### Task
Within these entries, how many lines contain the word "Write"? Answer with the number alone.

****************************************

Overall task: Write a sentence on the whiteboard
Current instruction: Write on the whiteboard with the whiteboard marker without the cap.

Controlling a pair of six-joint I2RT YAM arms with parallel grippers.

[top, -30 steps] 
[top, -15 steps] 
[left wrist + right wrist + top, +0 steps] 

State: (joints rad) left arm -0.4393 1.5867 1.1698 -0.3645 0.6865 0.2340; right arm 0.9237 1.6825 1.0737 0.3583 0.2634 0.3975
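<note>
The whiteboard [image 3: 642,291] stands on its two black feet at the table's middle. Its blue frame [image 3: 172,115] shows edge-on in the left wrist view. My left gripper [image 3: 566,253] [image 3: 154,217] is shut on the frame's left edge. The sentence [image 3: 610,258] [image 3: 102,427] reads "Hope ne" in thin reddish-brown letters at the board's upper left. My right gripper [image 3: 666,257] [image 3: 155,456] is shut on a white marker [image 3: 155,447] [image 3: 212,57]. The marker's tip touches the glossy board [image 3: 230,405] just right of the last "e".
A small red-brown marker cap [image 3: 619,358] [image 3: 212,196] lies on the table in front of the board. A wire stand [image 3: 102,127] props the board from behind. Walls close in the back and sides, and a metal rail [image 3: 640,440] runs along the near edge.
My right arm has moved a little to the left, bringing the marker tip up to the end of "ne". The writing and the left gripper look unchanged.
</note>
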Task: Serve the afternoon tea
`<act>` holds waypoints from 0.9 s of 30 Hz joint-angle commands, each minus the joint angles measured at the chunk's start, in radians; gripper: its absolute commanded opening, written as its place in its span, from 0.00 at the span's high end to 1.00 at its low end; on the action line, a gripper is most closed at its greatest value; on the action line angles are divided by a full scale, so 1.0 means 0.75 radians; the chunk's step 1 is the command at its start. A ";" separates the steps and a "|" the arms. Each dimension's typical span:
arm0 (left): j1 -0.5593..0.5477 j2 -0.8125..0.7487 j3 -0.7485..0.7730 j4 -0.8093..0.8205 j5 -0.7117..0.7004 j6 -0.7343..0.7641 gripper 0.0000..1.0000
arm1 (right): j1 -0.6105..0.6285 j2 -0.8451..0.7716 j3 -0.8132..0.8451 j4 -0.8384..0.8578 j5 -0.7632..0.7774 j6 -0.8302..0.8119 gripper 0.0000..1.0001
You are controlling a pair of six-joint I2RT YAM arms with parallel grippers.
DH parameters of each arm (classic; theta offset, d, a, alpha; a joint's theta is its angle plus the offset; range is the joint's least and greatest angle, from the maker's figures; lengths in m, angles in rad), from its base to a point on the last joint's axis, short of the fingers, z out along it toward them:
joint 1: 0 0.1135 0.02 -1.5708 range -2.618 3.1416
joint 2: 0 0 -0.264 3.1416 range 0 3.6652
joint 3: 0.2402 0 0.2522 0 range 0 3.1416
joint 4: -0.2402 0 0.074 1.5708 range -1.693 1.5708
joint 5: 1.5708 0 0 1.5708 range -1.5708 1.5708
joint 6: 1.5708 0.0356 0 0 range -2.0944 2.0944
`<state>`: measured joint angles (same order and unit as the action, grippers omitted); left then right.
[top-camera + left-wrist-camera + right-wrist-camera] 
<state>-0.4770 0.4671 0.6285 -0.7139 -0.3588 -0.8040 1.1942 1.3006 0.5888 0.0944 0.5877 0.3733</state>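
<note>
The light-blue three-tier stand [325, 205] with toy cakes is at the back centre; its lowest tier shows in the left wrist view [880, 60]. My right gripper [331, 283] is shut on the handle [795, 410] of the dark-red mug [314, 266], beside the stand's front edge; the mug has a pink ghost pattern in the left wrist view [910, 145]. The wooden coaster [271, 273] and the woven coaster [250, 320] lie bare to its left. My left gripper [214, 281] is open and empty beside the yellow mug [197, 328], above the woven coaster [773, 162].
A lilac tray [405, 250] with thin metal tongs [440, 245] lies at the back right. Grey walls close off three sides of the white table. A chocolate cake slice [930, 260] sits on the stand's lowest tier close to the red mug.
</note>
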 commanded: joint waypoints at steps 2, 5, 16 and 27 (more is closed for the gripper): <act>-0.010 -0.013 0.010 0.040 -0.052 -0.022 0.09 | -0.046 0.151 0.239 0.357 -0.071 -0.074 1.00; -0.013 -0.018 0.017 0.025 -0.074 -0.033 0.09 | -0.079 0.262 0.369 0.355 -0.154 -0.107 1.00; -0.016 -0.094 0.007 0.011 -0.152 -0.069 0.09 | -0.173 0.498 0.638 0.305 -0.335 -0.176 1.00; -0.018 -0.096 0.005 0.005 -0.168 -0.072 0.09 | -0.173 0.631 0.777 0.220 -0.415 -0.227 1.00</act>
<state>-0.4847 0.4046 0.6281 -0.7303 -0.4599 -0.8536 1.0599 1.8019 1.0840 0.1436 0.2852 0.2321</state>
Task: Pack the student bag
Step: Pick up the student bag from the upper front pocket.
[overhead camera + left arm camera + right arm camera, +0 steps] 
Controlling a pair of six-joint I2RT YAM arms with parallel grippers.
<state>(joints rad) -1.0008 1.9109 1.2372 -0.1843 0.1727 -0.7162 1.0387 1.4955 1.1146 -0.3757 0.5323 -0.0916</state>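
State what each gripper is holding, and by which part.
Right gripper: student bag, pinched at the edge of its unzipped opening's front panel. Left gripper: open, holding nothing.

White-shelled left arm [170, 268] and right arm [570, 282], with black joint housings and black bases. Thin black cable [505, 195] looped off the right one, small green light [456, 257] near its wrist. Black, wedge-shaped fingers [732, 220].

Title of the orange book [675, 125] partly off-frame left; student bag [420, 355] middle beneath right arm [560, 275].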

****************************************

### Your solution
2